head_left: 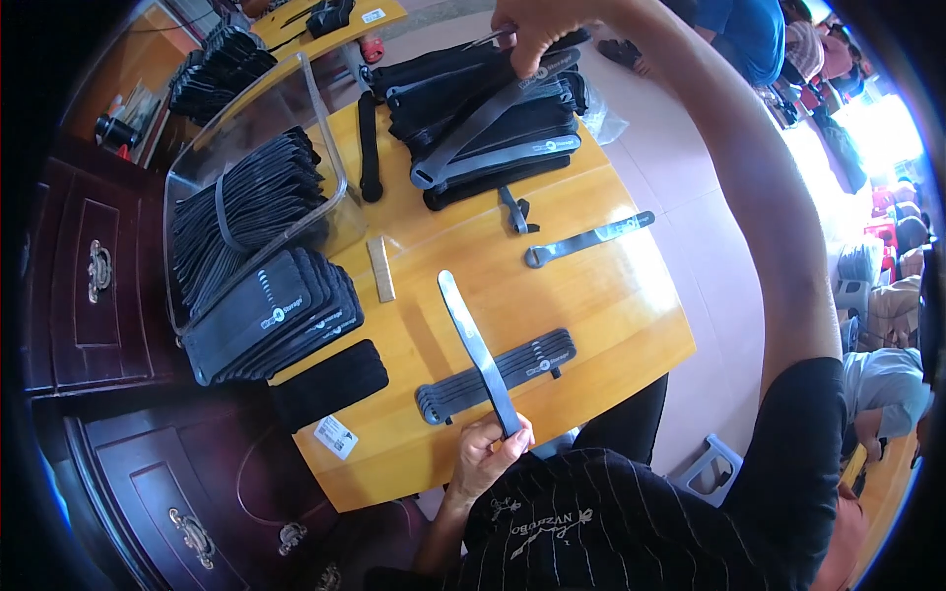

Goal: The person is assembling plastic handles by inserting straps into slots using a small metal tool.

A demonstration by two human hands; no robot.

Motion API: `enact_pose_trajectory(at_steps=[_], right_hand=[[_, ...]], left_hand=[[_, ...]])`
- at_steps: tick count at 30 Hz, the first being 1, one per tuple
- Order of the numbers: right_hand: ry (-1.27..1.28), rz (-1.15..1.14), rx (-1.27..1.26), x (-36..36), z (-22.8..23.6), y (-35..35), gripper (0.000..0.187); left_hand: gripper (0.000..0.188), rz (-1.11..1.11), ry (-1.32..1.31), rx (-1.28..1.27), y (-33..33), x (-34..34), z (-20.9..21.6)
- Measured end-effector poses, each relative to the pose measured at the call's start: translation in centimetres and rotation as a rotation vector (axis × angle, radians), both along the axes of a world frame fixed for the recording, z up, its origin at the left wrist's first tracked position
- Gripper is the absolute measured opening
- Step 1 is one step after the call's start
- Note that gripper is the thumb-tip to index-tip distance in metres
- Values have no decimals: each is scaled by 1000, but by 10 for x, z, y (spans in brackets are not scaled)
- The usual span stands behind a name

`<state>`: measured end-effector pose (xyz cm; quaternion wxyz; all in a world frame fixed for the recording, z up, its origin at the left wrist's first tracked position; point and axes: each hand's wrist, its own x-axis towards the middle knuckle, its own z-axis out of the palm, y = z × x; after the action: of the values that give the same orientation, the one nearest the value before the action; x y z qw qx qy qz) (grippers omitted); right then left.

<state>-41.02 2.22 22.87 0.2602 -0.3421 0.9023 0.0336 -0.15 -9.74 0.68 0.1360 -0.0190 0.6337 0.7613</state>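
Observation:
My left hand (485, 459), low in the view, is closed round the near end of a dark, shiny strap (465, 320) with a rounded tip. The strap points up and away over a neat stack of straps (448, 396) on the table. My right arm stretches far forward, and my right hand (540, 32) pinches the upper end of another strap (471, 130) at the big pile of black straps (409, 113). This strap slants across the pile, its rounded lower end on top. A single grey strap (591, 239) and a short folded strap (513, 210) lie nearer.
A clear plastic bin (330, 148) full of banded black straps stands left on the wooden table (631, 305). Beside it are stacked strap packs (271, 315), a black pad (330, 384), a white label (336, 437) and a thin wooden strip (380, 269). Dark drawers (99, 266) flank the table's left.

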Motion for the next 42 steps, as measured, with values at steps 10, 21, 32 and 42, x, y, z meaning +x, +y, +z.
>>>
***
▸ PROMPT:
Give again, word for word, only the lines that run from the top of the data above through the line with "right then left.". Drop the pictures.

▸ RESULT OF THIS TASK:
head_left: 

Goal: The person is assembling plastic handles by inserting straps into slots using a small metal tool.

A demonstration by two human hands; no robot.

Motion API: `enact_pose_trajectory(at_steps=[_], right_hand=[[_, ...]], left_hand=[[_, ...]])`
- at_steps: tick count at 30 Hz, the first being 1, one per tuple
- Order of the numbers: right_hand: ry (-1.27..1.28), rz (-1.15..1.14), rx (-1.27..1.26), x (-36..36), z (-22.8..23.6), y (-35..35), gripper (0.000..0.187); left_hand: gripper (0.000..0.188), rz (-1.11..1.11), ry (-1.32..1.31), rx (-1.28..1.27), y (-33..33), x (-34..34), z (-20.9..21.6)
- Measured end-effector poses, each relative to the pose measured at the call's start: translation in centimetres and rotation as a rotation vector (axis × angle, radians), both along the axes of a world frame fixed for the recording, z up, its origin at the left wrist's first tracked position
- Gripper is the absolute measured opening
- Step 1 is one step after the call's start
- Note that gripper is the thumb-tip to index-tip distance in metres
- Values have no decimals: each is scaled by 1000, but by 10 for x, z, y (spans in brackets are not scaled)
- The usual span stands behind a name

`<state>`: measured end-effector pose (xyz cm; quaternion wxyz; all in a world frame fixed for the recording, z up, its origin at the left wrist's first tracked position; point and axes: each hand's wrist, its own x-axis towards the middle knuckle, its own z-axis out of the palm, y = z × x; after the action: of the values that give the same orientation, the one nearest the value before the action; x y z qw qx qy qz) (grippers omitted); right then left.

The exercise asks for nothing further.